Da análise e reflexão que sobre o que dos presentes autos consta, assim como do que agora vem alegado, e ressalvado o devido respeito pro outro entendimento, cremos que não se pode reconhecer razão à ora recorrente.
Vejamos.
No seu Acórdão, e aderindo ao douto Parecer do Ministério Público, assim ponderou o Tribunal de Segunda Instância:
“(…)
O acto praticado pela Entidade Recorrida que negou provimento ao recurso hierárquico do indeferimento do pedido de renovação da autorização de residência temporária da Recorrente na RAEM que é impugnado nos presentes autos de recurso contencioso, fundou-se na aplicação subsidiária, por força do artigo 23.º do Regulamento Administrativo n.º 3/2005 (segundo esta norma, «é subsidiariamente aplicável aos interessados que requeiram autorização de residência temporária nos termos do presente diploma o regime geral de entrada, permanência e fixação de residência na Região Administrativa Especial de Macau»), da norma do n.º 3 do artigo 9.º da Lei n.º 4/2003 (cujo teor é o seguinte: «a residência habitual do interessado na RAEM é condição da manutenção da autorização de residência») e do n.º 2 do artigo 22.º do Regulamento Administrativo n.º 5/2003 (de acordo com o qual, «a renovação da autorização depende da verificação dos pressupostos e requisitos previstos na lei de princípios e no presente regulamento»), em vigor à data da prática do acto que foi objecto de recurso hierárquico, em virtude de Administração ter considerado que a Recorrente não tinha residência habitual na RAEM.
(ii.)
(ii.1.)
No essencial, a Recorrente imputa ao acto recorrido a violação do princípio da boa fé.
Sem razão, parece-nos.
Desde logo, porque a Administração actuou no exercício de um poder vinculado. Na verdade, no âmbito da aplicação subsidiária da Lei n.º 4/2003 e do Regulamento Administrativo n.º 5/2003, sempre se entendeu que, tanto no que que concerne à declaração de caducidade, como no que tange ao indeferimento do pedido de renovação da autorização de residência temporária, a Administração não dispunha de qualquer margem de decisão discricionária acaso se demonstrasse a inverificação dos respectivos pressupostos. Significa isto que, uma vez assente que o interessado nunca teve ou deixou de ter residência habitual em Macau, não restará à Administração senão indeferir o pedido de renovação da autorização de residência temporária, pelas mesmas razões que a vinculariam a declarar a caducidade do acto autorizativo.
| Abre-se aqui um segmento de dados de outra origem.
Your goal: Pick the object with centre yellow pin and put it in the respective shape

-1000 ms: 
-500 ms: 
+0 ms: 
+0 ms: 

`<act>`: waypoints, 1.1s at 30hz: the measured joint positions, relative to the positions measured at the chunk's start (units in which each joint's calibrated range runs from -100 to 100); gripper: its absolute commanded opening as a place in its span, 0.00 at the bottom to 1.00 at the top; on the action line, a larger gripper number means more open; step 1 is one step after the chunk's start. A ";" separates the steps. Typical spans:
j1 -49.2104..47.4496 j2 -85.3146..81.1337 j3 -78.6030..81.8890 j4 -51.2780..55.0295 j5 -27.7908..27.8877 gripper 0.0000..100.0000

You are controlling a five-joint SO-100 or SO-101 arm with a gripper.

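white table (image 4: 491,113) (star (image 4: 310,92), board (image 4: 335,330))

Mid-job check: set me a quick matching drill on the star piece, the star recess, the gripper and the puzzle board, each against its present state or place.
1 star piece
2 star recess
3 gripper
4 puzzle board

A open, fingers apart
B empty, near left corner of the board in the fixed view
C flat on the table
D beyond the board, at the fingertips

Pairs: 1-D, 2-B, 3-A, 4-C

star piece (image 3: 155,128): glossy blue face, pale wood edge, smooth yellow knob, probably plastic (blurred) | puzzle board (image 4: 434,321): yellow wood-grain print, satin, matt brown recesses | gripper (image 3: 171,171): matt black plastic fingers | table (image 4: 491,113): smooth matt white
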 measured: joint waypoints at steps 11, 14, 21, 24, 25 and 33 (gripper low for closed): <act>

A prática desse acto, não pode, pois, ser neutralizada pela invocação do princípio da boa fé, uma vez que este constitui um limite da margem de livre decisão administrativa. Tal princípio, apenas pode bloquear a adopção de uma conduta administrativa incompatível com a confiança suscitada na medida em que tal conduta se encontre naquele espaço de livre decisão.
Sem prejuízo, sempre diremos, em todo o caso, que, em nosso modesto entender, a violação do princípio da boa fé, na dimensão da protecção da confiança, que é aquela que aqui está em causa, e que encontra assento na norma do artigo 8.º do Código do Procedimento Administrativo (CPA), no caso, não ocorre. Pelo seguinte.
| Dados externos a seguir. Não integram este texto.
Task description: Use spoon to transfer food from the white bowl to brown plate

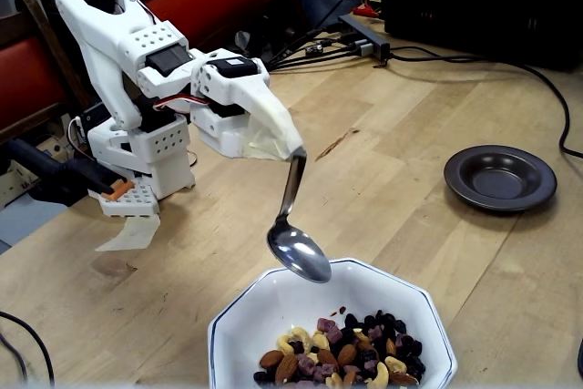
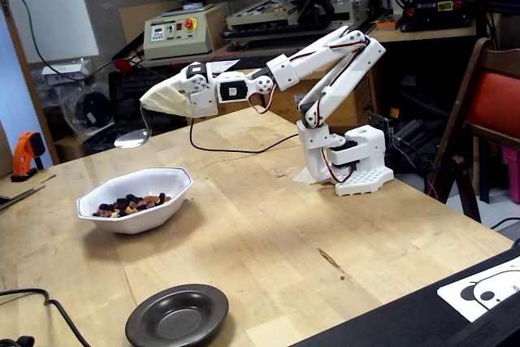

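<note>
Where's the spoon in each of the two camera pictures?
In a fixed view: the spoon hangs center-left, just above the white bowl's far rim.
In another fixed view: the spoon is at upper left, above that bowl.
Shared landmark: the brown plate, right in one view, bottom left in the other.

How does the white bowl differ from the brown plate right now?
The white bowl is large, deep and octagonal; the brown plate is small, shallow and round. The white bowl holds the food; the brown plate is empty. The spoon hangs over the white bowl's rim, far from the brown plate. Both sit upright on the wooden table.
</note>
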Tool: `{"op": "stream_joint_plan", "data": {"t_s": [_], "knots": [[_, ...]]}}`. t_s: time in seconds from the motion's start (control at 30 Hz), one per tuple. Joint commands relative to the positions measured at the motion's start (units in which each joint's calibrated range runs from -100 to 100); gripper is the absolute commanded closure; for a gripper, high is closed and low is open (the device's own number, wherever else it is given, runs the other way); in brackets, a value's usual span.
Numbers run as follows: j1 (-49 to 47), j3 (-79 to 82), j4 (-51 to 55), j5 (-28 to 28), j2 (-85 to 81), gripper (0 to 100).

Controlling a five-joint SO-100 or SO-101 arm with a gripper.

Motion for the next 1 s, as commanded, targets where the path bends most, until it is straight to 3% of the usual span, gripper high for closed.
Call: {"op": "stream_joint_plan", "data": {"t_s": [0.0, 0.5, 0.97], "knots": [[0.6, 0.9, -5.7, 2.0, -0.3, 98], [0.6, 9.2, -7.5, 6.2, -0.2, 98], [1.0, 2.4, -8.2, 6.3, 9.2, 98]]}}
Como se sabe, a operatividade do mencionado princípio depende de diversos pressupostos, a saber: a conduta de um sujeito criadora de confiança, sem violação de deveres de cuidado que ao caso caibam; uma situação, justificada objectivamente, de confiança baseada em elementos do caso que lhe atribuam razoabilidade; um investimento de confiança consistente no sujeito confiante ter assentado actividades jurídicas claras sobre as expectativas criadas, um nexo de causalidade entre a actuação geradora de confiança e a situação de confiança, por um lado e entre a situação de confiança e o investimento de confiança, por outro e a frustração da confiança por parte do sujeito jurídico que a criou (na jurisprudência comparada, a título exemplificativo, o acórdão do Supremo Tribunal Administrativo de 21.09.2011, processo n.º 753/11, disponível para consulta em linha e na doutrina, MARCELO REBELO DE SOUSA/ANDRÉ SALGADO DE MATOS, Direito Administrativo Geral, Tomo I, 3.ª edição, Lisboa, 2008, pp. 222-223 e ainda, em termos não inteiramente coincidentes, PEDRO MONIZ LOPES, Princípio da Boa fé e Decisão Administrativa, Coimbra, 2011, pp. 279-286).
Ora, no caso, parece-nos que se não verificam os enunciados pressupostos. Com efeito, a Recorrente não alegou qualquer conduta da Administração, no momento da autorização de residência ou das respectivas renovações, que tivessem sido ou sequer pudessem ter sido criadoras de expectativas quanto à irrelevância do local da residência habitual do Recorrente para a manutenção e para a renovação da autorização de residência. No limite, teria havido uma conduta omissiva da Administração, a qual, em todo o caso, sempre seria de reputar como legalmente indevida e, portanto, insuficiente para fundar uma confiança legítima. Do mesmo modo, não foi alegado nem está demonstrado qualquer investimento de confiança por parte do Recorrente. Pelo contrário, aliás. Como vimos, aquele investimento traduz-se no facto de ter havido por parte do confiante o desenvolvimento de uma actividade com base no facto da Administração alegadamente gerador da confiança, de tal modo que que a destruição dessa actividade pela actuação contraditória com essa confiança se traduziria numa injustiça clara. Ora, no caso em apreço, é a própria Recorrente que, no recurso, alega que residia fora de Macau por razões atinentes à sua menoridade, a qual implicava que tivesse de viver com os seus pais e estes, por sua vez, residirem no Interior da China. Não, em todo o caso, por ter confiado em que o podia fazer em virtude de qualquer indicação da Administração nesse sentido, é dizer, em virtude de qualquer investimento de confiança. Não pode, pois, descortinar-se um nexo de causalidade entre qualquer confiança criada pela Administração e a falta de residência habitual em Macau por parte da Recorrente.
(ii.2.)
Uma última nota. A Recorrente, no artigo 34.º da douta petição inicial do presente recurso contencioso, imputa à Administração uma violação do princípio do inquisitório previsto no artigo 86.º do CPA. Trata-se, no entanto, de uma alegação que, segundo cremos, carece de fundamento.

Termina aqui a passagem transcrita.